====== Recorded information ======

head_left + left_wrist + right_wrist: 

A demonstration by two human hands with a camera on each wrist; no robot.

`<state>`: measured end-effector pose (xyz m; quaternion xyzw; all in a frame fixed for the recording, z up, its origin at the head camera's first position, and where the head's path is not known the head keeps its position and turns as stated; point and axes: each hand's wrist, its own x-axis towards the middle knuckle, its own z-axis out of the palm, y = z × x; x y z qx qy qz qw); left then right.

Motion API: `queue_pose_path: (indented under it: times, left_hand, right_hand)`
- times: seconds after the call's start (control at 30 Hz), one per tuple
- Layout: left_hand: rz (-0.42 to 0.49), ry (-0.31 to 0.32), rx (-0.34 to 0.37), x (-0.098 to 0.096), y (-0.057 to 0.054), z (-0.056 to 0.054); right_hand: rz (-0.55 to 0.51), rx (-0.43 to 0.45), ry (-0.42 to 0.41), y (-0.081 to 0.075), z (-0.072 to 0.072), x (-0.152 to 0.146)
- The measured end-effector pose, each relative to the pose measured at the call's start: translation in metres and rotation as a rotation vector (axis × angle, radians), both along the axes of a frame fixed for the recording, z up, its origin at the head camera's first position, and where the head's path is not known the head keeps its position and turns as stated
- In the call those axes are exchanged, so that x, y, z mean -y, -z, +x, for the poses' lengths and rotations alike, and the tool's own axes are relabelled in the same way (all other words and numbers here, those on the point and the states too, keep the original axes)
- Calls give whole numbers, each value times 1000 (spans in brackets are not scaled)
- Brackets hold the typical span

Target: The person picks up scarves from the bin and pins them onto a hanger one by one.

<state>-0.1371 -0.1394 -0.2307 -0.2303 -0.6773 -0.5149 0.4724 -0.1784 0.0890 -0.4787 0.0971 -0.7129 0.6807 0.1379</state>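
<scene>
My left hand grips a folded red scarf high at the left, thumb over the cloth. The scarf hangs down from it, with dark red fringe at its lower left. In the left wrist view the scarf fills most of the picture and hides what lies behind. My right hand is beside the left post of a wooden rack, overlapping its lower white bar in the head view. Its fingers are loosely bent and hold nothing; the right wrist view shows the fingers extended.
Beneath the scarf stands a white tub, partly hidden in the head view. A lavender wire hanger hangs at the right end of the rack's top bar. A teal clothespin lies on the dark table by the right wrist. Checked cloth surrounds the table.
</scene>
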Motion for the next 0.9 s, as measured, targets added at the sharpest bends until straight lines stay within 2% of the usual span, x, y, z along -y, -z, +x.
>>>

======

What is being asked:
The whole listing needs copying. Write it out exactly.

Response area:
head_left + left_wrist + right_wrist: 

A demonstration by two human hands with a camera on each wrist; no robot.

`<state>`: measured end-effector pose (xyz m; quaternion xyzw; all in a frame fixed for the recording, z up, its origin at the head camera's first position, and where the head's path is not known the head keeps its position and turns as stated; point and axes: each hand's wrist, its own x-axis towards the middle knuckle, its own z-axis out of the palm, y = z × x; x y z qx qy qz qw); left then right.

Motion API: `queue_pose_path: (indented under it: times, left_hand, right_hand)`
- times: seconds after the call's start (control at 30 Hz), one per tuple
- Layout: left_hand: rz (-0.42 to 0.49), ry (-0.31 to 0.32), rx (-0.34 to 0.37), x (-0.098 to 0.096), y (-0.057 to 0.054), z (-0.056 to 0.054); right_hand: rz (-0.55 to 0.51), rx (-0.43 to 0.45), ry (-0.42 to 0.41), y (-0.081 to 0.075), z (-0.072 to 0.072), x (-0.152 to 0.146)
- The measured end-effector pose, each relative to the pose measured at the call's start: translation in metres and rotation as a rotation vector (axis × angle, radians), both along the axes of a frame fixed for the recording, z up, its origin at the head camera's first position, and where the head's path is not known the head keeps its position and turns as stated
- In the call those axes are exchanged, so that x, y, z mean -y, -z, +x, for the poses' lengths and rotations alike, and the tool's own axes are relabelled in the same way (all other words and numbers here, those on the point and the states too, keep the original axes)
- Calls give whole numbers, each value times 1000 (spans in brackets are not scaled)
- Brackets hold the typical span

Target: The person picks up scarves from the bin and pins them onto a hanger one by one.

<state>-0.1371 -0.1394 -0.2307 -0.2303 -0.6773 -0.5149 0.4724 -0.1784 0.0890 -0.4787 0.0971 -0.7129 0.6807 0.1379</state>
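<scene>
My left hand grips a folded red scarf high at the left, thumb over the cloth. The scarf hangs down from it, with dark red fringe at its lower left. In the left wrist view the scarf fills most of the picture and hides what lies behind. My right hand is beside the left post of a wooden rack, overlapping its lower white bar in the head view. Its fingers are loosely bent and hold nothing; the right wrist view shows the fingers extended.
Beneath the scarf stands a white tub, partly hidden in the head view. A lavender wire hanger hangs at the right end of the rack's top bar. A teal clothespin lies on the dark table by the right wrist. Checked cloth surrounds the table.
</scene>
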Motion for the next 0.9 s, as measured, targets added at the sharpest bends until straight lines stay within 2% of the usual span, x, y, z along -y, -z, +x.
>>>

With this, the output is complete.